Hailey hatte nun viel Zeit sich ihren Mitschülern zu widmen, wenn man das so nennen konnte. Ihr war furchtbar langweilig und sie fühlte sich noch zu schwach um zu laufen. Alles schien so surreal und verzerrt, ihre gesamte Vorstellung der heutigen Welt verzog sich ins Abstrakte. Es war auch das erste Mal, dass sie bewusst an ihre Eltern dachte. An ihren Abschied und an ihre bedingungslose Liebe, trotz dem zum Ende hin trist monotonen Alltag, den sie zusammen verweilt hatten. Leben, das war es nicht mehr gewesen. Schon lange nicht mehr. Sie erinnerte sich an den Tag, an dem ihre Eltern nicht nach Hause gekommen waren. An den Tag an dem Robyn wie wild gegen ihre Tür gehämmert hatte und sie zum Buckingham Palace gezerrt hatte. In Strömen wüteten die Massen auf die einst so prunkvolle Residenz zu. Stundenlang hatten sie gewartet und irgendwann hatten einige Jugendliche begonnen Feuerwerkskörper der übleren Art auf die Mauern abzufeuern. Rebellion, Rebellion, schrien sie. Wogegen? Das wusste mittlerweile keiner mehr. Gegen die Monarchie, gegen die Gesetze, gegen das Wetter und die Speisekarte im kleinen unbedeutenden Pub an der Ecke. Sie brauchten keinen Grund mehr um zu hassen, sie brauchten nie wieder einen Grund. Und Hailey, Hailey war wie gelähmt gewesen. Als die Tumulte begonnen hatten konnte sie sich nicht rühren. Sie spürte noch heute den Schmerz in ihren Gliedern als sie umgerannt worden war und tausende nackte Füße sie blutig getrampelt hatten. Bis sie nur noch tiefennasse Schwärze und grauen Lebenssaft geschmeckt hatte.
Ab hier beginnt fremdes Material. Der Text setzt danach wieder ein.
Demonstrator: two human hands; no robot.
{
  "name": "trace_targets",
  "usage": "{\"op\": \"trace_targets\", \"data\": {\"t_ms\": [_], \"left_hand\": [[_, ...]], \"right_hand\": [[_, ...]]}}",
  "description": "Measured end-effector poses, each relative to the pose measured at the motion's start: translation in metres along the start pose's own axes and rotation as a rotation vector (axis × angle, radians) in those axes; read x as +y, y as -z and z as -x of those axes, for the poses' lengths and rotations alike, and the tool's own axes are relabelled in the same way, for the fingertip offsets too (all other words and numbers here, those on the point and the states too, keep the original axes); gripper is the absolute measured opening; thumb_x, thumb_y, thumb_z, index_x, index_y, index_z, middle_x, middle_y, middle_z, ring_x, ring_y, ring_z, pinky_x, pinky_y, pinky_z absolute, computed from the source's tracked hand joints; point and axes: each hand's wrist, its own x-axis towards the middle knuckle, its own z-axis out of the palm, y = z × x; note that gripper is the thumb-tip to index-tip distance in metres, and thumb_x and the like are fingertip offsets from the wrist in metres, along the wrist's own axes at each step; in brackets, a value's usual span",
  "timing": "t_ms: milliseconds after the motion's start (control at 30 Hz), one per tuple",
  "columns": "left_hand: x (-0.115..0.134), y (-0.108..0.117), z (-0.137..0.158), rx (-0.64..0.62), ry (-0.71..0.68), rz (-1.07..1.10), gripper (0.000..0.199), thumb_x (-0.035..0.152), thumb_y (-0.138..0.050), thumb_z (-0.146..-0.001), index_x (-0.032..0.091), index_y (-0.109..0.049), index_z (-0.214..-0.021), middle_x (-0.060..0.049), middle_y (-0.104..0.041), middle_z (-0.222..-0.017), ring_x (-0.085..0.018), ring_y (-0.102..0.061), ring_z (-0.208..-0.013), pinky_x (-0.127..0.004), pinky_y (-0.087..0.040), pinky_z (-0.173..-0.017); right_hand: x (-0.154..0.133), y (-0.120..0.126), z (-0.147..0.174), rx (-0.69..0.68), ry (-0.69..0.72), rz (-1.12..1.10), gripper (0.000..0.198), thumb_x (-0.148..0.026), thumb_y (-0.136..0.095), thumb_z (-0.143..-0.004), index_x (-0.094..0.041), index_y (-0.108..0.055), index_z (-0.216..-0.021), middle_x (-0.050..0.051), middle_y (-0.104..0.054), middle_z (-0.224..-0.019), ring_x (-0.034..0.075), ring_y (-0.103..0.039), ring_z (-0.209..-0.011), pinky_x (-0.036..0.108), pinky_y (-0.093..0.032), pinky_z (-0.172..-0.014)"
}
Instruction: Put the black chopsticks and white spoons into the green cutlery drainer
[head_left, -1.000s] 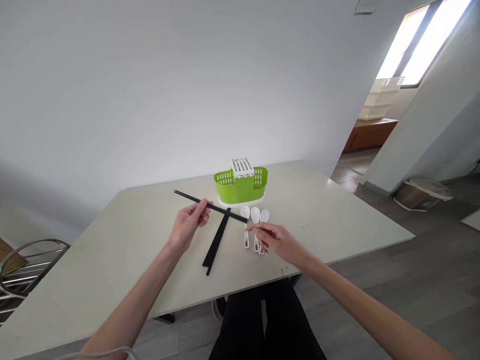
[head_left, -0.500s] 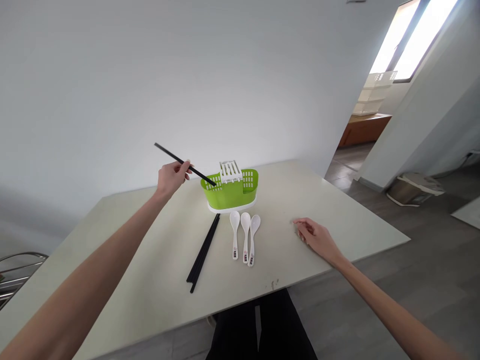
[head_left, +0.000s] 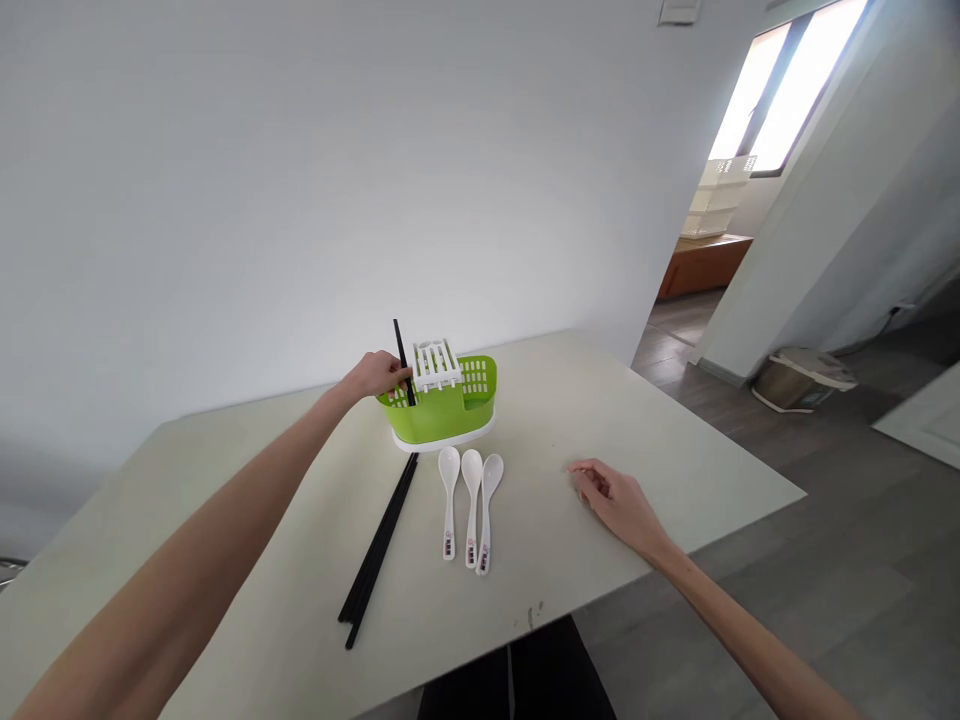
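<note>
My left hand (head_left: 380,373) is closed on a black chopstick (head_left: 400,342) at the left end of a green cutlery holder (head_left: 442,418). The chopstick stands nearly upright, its lower end inside the left compartment. A white slotted rack (head_left: 436,365) sits across the holder's middle. My right hand (head_left: 611,497) rests on the table with loosely bent fingers and nothing in it. In front of the holder lie three white spoons (head_left: 449,500), bowls pointing away from me. To their left lies a bundle of black chopsticks (head_left: 381,545), which touch one another.
The pale table (head_left: 262,560) stands against a white wall (head_left: 337,180). Dark marks (head_left: 531,614) show near its front edge. A waste bin (head_left: 801,378) is on the floor at the right, beyond the table.
My left hand has moved to the holder and turned the chopstick from a slant to nearly upright, lower end inside the left compartment. My right hand stays on the table. The view has shifted slightly.
</note>
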Motion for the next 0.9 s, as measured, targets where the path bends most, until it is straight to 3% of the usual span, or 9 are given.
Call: {"op": "trace_targets", "data": {"t_ms": [267,467,533,667,733,900], "left_hand": [[0.001,-0.004,-0.005,-0.004,0.064,-0.118,0.034,0.043,-0.061,-0.082,0.022,-0.072,-0.058,-0.006,-0.075,-0.064,-0.022,-0.072,-0.067,-0.028,-0.053,-0.065],[0.0,0.001,0.014,0.244,0.098,-0.25,0.039,0.056,-0.06,-0.088,0.023,-0.08,-0.095,-0.012,-0.081,-0.096,-0.033,-0.073,-0.096,-0.038,-0.053,-0.078],[-0.003,0.005,0.028,0.356,0.087,-0.223,0.044,0.06,-0.053,-0.093,0.024,-0.077,-0.102,-0.009,-0.081,-0.098,-0.031,-0.072,-0.093,-0.037,-0.052,-0.075],[-0.017,0.0,0.065,0.493,0.093,-0.093,0.046,0.062,-0.044,-0.097,0.024,-0.07,-0.096,-0.006,-0.078,-0.089,-0.025,-0.07,-0.081,-0.032,-0.047,-0.067],[-0.028,-0.012,0.086,0.436,0.077,-0.097,0.045,0.061,-0.042,-0.097,0.024,-0.068,-0.093,-0.005,-0.077,-0.085,-0.024,-0.069,-0.077,-0.032,-0.045,-0.066],[-0.046,-0.058,0.14,-0.028,0.02,-0.216,0.044,0.064,-0.046,-0.093,0.027,-0.069,-0.095,-0.005,-0.079,-0.095,-0.027,-0.072,-0.085,-0.033,-0.045,-0.066]], "right_hand": [[-0.001,-0.001,-0.001,0.008,-0.004,0.008,0.049,-0.062,-0.046,-0.101,-0.023,-0.072,-0.112,0.004,-0.069,-0.075,0.022,-0.062,-0.067,0.033,-0.046,-0.065],[-0.001,-0.001,0.0,0.023,0.003,0.019,0.048,-0.061,-0.047,-0.1,-0.022,-0.073,-0.112,0.003,-0.069,-0.074,0.021,-0.06,-0.065,0.032,-0.046,-0.064],[-0.001,-0.001,0.0,0.026,0.012,0.019,0.047,-0.061,-0.047,-0.099,-0.022,-0.073,-0.111,0.003,-0.069,-0.073,0.021,-0.061,-0.065,0.032,-0.046,-0.064],[-0.002,-0.001,-0.001,0.045,0.014,0.028,0.048,-0.061,-0.048,-0.098,-0.022,-0.073,-0.108,0.003,-0.07,-0.072,0.021,-0.062,-0.065,0.032,-0.047,-0.065],[-0.001,-0.001,-0.001,0.048,0.012,0.036,0.048,-0.061,-0.048,-0.097,-0.022,-0.073,-0.108,0.003,-0.07,-0.072,0.021,-0.063,-0.065,0.033,-0.047,-0.066],[0.004,-0.002,0.0,0.053,0.026,0.051,0.045,-0.058,-0.048,-0.098,-0.022,-0.073,-0.11,0.003,-0.071,-0.075,0.021,-0.063,-0.068,0.033,-0.047,-0.068]]}}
„Hey Hailey!“, riss Adam sie plötzlich aus ihren Gedanken. Er hockte sich neben sie und legte seine Hand auf ihre und nur für wenige Bruchteile einer Sekunde schien die Zeit anzuhalten. Das Internat existierte nicht mehr, niemand war ermordet worden, sie lebte glücklich mit ihren Eltern zusammen. Doch wie gesagt, die Zeit blieb nicht ewig stehen. „Wie geht’s dir?“ Sie mochte diese Frage nicht. Man zwang sie dazu, zu lügen, denn jeder wollte nur diese eine Antwort. „Gut.“ Und wenn man den Supersonderpreis gewonnen hatte gab es noch ein desinteressiertes „Und dir?“ dazu. Denn hätte sie die Wahrheit gesagt, so hätte sie „Ich lebe in einer Hölle und jede Sekunde scheinen die Flammen, die mich zu verzehren drohen größer und eisiger zu werden. Ich habe das Gefühl zu fallen, ohne Boden, ohne Netz und doppelten Boden und ohne verdammte Sicherheit. Ich weiß, dass wenn ich irgendwann aufkomme sterben werde. Ich werde aufhören zu atmen, zu denken, zu leben. Ich werde nicht mehr Hailey Rose sein. Und dieser Aufprall wird genau dann eintreffen, wenn ich aufgehört habe Mar zu vertrauen. Euch zu vertrauen. Ich habe keine Ahnung, was Mar letzte Nacht geträumt hat oder was zur Hölle sie genommen hat. Ich weiß es wirklich nicht, aber das ist völlig irrelevant. Bitte zeig mir, dass ich dir vertrauen kann und dass es sich lohnt zu rebellieren.“ Gesagt. Doch stadtdessen sagte sie das klischéebespuckte „Gut!“ und weil sie Adam gut leiden konnte gab es ein herzerwärmend nüchternes „Und dir?“ noch gratis dazu. Super oder? Sie nannte es den Hailey-hält-lieber-die-Klappe-anstatt-ihre-Seele-sprechen-zu-lassen-und-tut-so-als-wäre-alles-super – RABATT.